All The Light We Cannot See


    Here is a well-written, sensitive, and powerful novel, recommended to me by a friend, that I really enjoyed reading.  The storyline interweaves the lives two unrelated children, one a blind French girl, and the other a scientifically gifted German orphan boy, through the experiences forced upon them by World War II.  
         Marie-Laure, struck blind as a 6 year old child, lives with her father, a single parent, employed as a locksmith and skilled woodworker by a huge natural history museum in Paris.  She struggles to understand the world of darkness she suddenly lives in, and spends her days in the museum with her father and the museum’s other employees.  There she begins to develop an interest in snails and mollusks from one of the museum’s scientists.
        Young Werner and his younger sister Jutta, both with unusually white hair, grow up living in a small orphanage in a coal mining town in industrial Nazi Germany.  Finding the broken remains of a radio, sparks Werner’s intellect and he is able to figure out how it works and fixes it. His extraordinary abilities with electronics eventually enable him to be chosen and sent to a special Nazi school for gifted children.  There, while he is reveling in his growing knowledge of radio technology, he slowly begins to see the cruelty of the Nazi government. 

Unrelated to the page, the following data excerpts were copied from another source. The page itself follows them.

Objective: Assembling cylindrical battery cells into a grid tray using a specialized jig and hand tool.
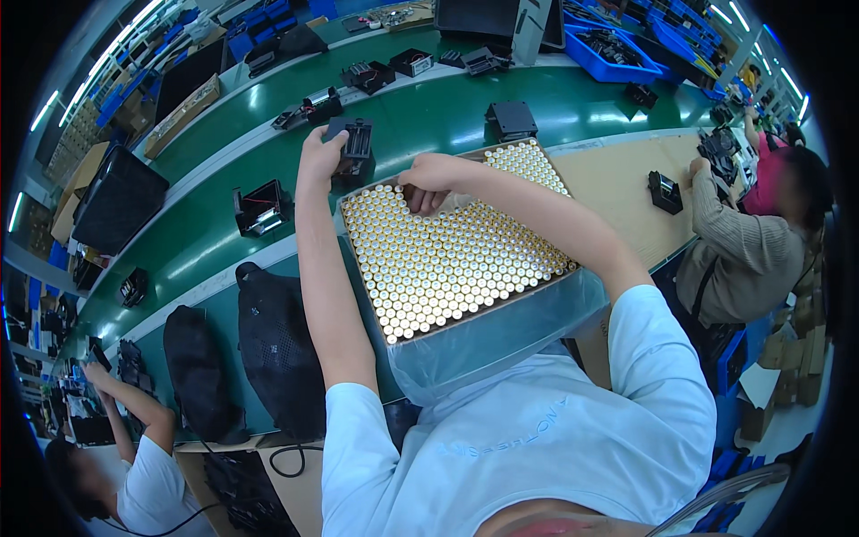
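My left hand (pixel 320 159) grips a black plastic battery case (pixel 358 137) by its left side, just past the far left corner of an open carton. Packed upright in rows in the carton (pixel 363 300) are many small cylindrical batteries (pixel 447 259) with shiny gold-rimmed ends. My right hand (pixel 431 182) reaches across the carton from the right. Its fingers are curled down among the batteries near the far edge, beside a gap in the rows; what they hold, if anything, is hidden. Clear plastic lining (pixel 492 336) hangs over the carton's near side.
A green conveyor belt (pixel 201 210) curves past the carton, carrying several black cases, one an open case (pixel 261 208). Black bags (pixel 282 345) lie to the left. A blue bin (pixel 611 54) stands at the far right. Co-workers sit at right (pixel 747 251) and left (pixel 157 483).
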Demonstrator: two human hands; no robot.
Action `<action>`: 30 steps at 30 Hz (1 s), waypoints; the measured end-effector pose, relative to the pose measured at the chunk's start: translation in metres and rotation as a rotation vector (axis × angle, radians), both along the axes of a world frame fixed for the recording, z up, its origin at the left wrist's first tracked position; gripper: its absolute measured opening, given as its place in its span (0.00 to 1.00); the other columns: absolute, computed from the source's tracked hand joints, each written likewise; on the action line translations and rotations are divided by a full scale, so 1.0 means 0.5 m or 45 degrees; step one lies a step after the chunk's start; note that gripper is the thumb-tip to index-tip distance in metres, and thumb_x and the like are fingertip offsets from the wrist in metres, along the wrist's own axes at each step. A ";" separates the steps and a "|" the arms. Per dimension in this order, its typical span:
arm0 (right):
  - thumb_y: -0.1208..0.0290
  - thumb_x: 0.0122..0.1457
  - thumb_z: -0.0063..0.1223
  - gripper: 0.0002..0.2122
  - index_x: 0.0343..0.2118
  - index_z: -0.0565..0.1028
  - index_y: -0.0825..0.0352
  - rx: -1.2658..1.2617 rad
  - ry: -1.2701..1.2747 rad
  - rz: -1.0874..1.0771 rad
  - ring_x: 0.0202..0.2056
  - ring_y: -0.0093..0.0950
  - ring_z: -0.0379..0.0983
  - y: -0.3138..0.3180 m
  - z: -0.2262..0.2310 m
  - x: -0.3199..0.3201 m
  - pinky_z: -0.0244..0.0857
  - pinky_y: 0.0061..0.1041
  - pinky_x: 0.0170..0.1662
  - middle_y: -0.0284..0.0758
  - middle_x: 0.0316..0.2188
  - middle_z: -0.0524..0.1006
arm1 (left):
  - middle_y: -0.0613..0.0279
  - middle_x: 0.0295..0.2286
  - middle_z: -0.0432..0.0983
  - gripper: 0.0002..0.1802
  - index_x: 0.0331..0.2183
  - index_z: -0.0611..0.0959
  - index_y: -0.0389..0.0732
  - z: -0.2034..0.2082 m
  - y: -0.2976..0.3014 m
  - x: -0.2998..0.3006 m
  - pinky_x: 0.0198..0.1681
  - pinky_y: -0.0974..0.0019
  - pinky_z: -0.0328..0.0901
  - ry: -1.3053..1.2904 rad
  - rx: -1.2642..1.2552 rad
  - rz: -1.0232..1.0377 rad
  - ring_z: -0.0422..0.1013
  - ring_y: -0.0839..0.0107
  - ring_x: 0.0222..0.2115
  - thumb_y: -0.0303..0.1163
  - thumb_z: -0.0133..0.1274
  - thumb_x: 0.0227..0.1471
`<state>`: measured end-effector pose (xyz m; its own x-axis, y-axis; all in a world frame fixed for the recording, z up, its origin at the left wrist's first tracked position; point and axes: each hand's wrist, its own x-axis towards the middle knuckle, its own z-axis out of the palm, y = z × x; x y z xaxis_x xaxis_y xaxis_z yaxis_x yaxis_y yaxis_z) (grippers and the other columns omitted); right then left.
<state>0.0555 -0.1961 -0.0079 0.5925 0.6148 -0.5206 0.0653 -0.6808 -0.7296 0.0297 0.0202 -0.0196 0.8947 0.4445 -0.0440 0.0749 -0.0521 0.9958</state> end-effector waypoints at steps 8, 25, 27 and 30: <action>0.70 0.56 0.48 0.15 0.30 0.76 0.82 0.199 0.144 -0.121 0.19 0.29 0.76 -0.004 0.001 -0.019 0.75 0.20 0.23 0.47 0.24 0.79 | 0.52 0.35 0.75 0.23 0.49 0.72 0.31 0.001 0.001 -0.004 0.25 0.72 0.72 -0.003 -0.009 0.010 0.74 0.70 0.28 0.30 0.53 0.53; 0.71 0.56 0.52 0.13 0.33 0.77 0.80 0.280 0.335 -0.245 0.21 0.26 0.78 -0.026 -0.024 -0.006 0.75 0.14 0.27 0.44 0.25 0.79 | 0.50 0.37 0.74 0.20 0.51 0.69 0.32 0.013 -0.011 -0.008 0.32 0.65 0.74 0.036 -0.065 -0.016 0.74 0.66 0.32 0.26 0.48 0.57; 0.72 0.57 0.51 0.12 0.32 0.78 0.80 0.248 0.248 -0.213 0.22 0.25 0.78 -0.031 -0.024 -0.007 0.74 0.14 0.26 0.42 0.23 0.78 | 0.48 0.39 0.73 0.21 0.52 0.68 0.33 0.016 -0.019 -0.008 0.33 0.63 0.74 0.019 -0.137 -0.003 0.74 0.64 0.34 0.25 0.47 0.57; 0.72 0.57 0.51 0.12 0.31 0.78 0.79 0.173 0.069 -0.142 0.21 0.23 0.77 -0.042 -0.004 -0.018 0.72 0.14 0.24 0.40 0.22 0.78 | 0.47 0.40 0.72 0.21 0.53 0.67 0.33 0.014 -0.027 -0.013 0.34 0.61 0.74 -0.004 -0.199 0.022 0.74 0.62 0.35 0.23 0.46 0.57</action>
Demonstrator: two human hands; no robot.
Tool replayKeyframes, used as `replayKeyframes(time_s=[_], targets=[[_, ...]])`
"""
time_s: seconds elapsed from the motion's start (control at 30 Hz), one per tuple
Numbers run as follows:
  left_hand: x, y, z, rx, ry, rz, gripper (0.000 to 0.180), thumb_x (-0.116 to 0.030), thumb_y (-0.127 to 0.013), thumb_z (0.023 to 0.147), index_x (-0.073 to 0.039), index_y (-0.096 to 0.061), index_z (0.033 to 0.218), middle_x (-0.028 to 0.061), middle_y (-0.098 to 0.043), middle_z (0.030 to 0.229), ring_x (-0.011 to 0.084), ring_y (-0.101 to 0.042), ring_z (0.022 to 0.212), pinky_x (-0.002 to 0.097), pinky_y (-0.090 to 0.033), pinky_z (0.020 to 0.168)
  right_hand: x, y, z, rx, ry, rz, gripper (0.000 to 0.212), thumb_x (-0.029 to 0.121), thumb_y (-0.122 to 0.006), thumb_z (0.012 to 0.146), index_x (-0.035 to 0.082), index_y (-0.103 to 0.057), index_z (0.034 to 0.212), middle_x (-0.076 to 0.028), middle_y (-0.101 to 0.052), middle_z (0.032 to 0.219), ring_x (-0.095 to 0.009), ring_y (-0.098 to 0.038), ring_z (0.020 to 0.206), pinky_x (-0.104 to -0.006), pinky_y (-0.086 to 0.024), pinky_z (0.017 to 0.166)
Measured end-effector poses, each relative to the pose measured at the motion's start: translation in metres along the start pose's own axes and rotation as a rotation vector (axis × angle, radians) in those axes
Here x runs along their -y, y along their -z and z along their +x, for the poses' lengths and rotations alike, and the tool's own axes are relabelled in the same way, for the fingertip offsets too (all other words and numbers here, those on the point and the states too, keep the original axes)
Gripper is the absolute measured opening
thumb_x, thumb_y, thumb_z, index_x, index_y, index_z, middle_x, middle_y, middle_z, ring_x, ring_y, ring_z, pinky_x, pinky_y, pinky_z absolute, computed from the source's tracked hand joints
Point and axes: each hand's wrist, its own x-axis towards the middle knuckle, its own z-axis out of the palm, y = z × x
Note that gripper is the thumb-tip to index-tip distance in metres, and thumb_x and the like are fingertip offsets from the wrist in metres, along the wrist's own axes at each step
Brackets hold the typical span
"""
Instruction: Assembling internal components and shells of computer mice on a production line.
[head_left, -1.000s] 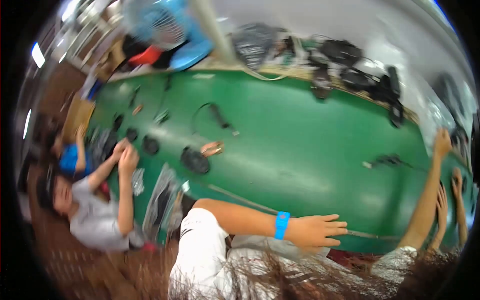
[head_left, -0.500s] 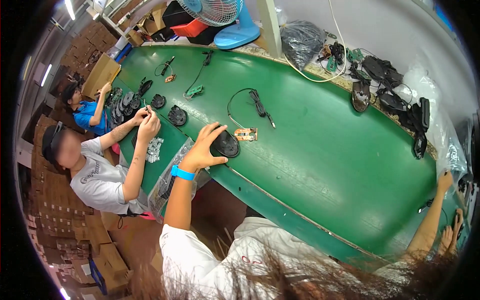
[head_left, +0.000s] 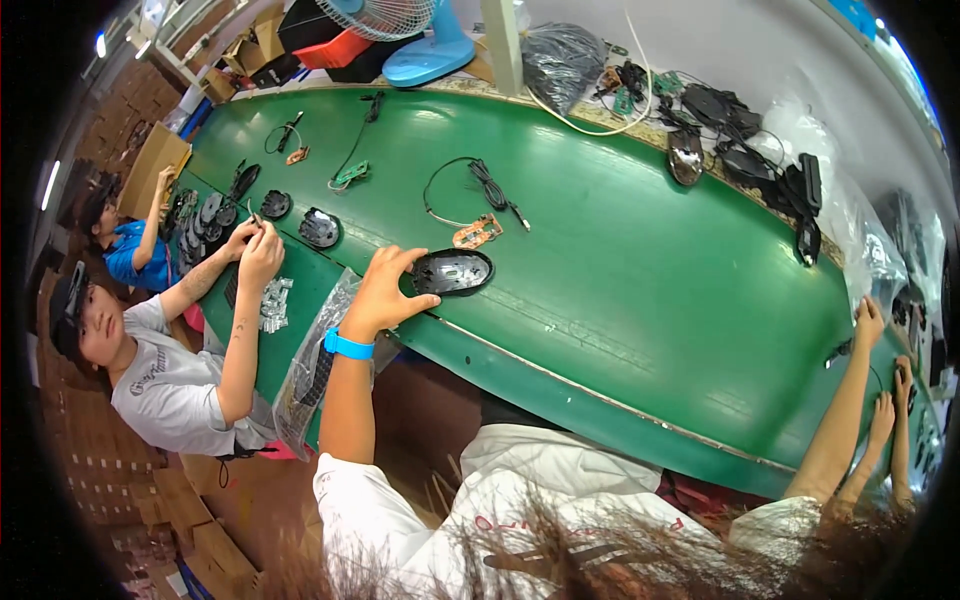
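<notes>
left hand (head_left: 378,300) reaches forward, blue wristband (head_left: 350,344) on; thumb and fingers curve around the left end of a black mouse shell (head_left: 455,274), holding it hollow side up near the front edge of the green surface (head_left: 640,290). right arm extends far right; right hand (head_left: 868,318) is at a clear bag (head_left: 875,260), cannot tell whether gripping. circuit board (head_left: 477,231) with cable (head_left: 487,182) lies just beyond shell. blue fan (head_left: 432,60) stands behind; co-worker (head_left: 180,385) in grey at left, forearms raised.
</notes>
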Motion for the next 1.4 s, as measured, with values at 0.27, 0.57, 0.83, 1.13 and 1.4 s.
replayKeyframes(time_s=[0.27, 0.57, 0.83, 1.13, 1.4], targets=[[-0.097, -0.051, 0.017, -0.044, -0.410, -0.173, 0.065, -0.026, -0.091, 0.064, 0.000, -0.066, 0.118, 0.0141, -0.063, 0.107, 0.0320, -0.063, 0.102, 0.0425, -0.054, 0.088, 0.231, -0.057, -0.277, 0.310, 0.265, 0.272, 0.030, 0.005, -0.068, 0.098, 0.005, -0.071, 0.127, -0.004, -0.072, 0.102, -0.013, -0.067, 0.089, -0.0280, -0.055, 0.079], [-0.226, -0.143, 0.083, 0.038, -0.832, -0.036, 0.068, -0.028, -0.091, 0.066, -0.003, -0.064, 0.123, 0.0165, -0.062, 0.119, 0.0382, -0.057, 0.121, 0.0498, -0.048, 0.102, 0.320, -0.111, -0.368, 0.437, 0.974, 0.080, 0.028, -0.001, -0.073, 0.079, 0.010, -0.075, 0.104, -0.008, -0.071, 0.096, -0.028, -0.068, 0.087, -0.0391, -0.058, 0.076], [-0.225, -0.156, 0.085, 0.158, -0.942, -0.226, 0.073, -0.022, -0.089, 0.071, -0.005, -0.059, 0.136, 0.0152, -0.061, 0.132, 0.0397, -0.052, 0.130, 0.0508, -0.043, 0.110, 0.290, -0.097, -0.353, 0.664, 0.699, 0.103, 0.026, 0.003, -0.078, 0.080, 0.009, -0.076, 0.106, -0.010, -0.070, 0.098, -0.027, -0.068, 0.090, -0.0361, -0.056, 0.076], [-0.232, -0.163, 0.076, 0.193, -0.996, -0.277, 0.067, -0.017, -0.086, 0.073, -0.005, -0.061, 0.134, 0.0151, -0.061, 0.132, 0.0377, -0.055, 0.126, 0.0498, -0.045, 0.109, 0.339, -0.126, -0.394, 0.616, 0.873, 0.273, 0.019, 0.002, -0.078, 0.082, 0.005, -0.074, 0.101, -0.008, -0.068, 0.096, -0.028, -0.066, 0.087, -0.0365, -0.056, 0.075], [-0.232, -0.167, 0.068, 0.213, -0.999, -0.250, 0.061, -0.018, -0.084, 0.076, -0.009, -0.063, 0.132, 0.0185, -0.057, 0.135, 0.0398, -0.054, 0.126, 0.0533, -0.044, 0.108, 0.345, -0.124, -0.397, 0.733, 0.986, 0.012, 0.020, -0.002, -0.073, 0.079, 0.007, -0.073, 0.096, -0.008, -0.066, 0.099, -0.028, -0.064, 0.084, -0.0381, -0.055, 0.073]])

    Amidst the chaos created when Paris was about to be invaded by Germany, her father and  Marie-Laure escape to St Malo on the coast of France, to live with an aging uncle, who still suffers from shell-shock from his First World War experiences. This unexpected move to St. Malo is a disorienting change in Marie-Laure’s life, and the precursor of more negative changes in her life. 
      From the beginning, the reader cannot help but assume that the lives of these two completely different young people will somehow cross paths.  The author skillfully constructs the novel with each very short chapter, slowly developing the characters and the events taking place in their lives because of the war.  Doerr, little by little, in each chapter, shows how the war is slowly engulfing their lives. 
       All the Light We Cannot See was an extremely engulfing novel. It touched all the bases for me and had me fully involved with the characters and their situations.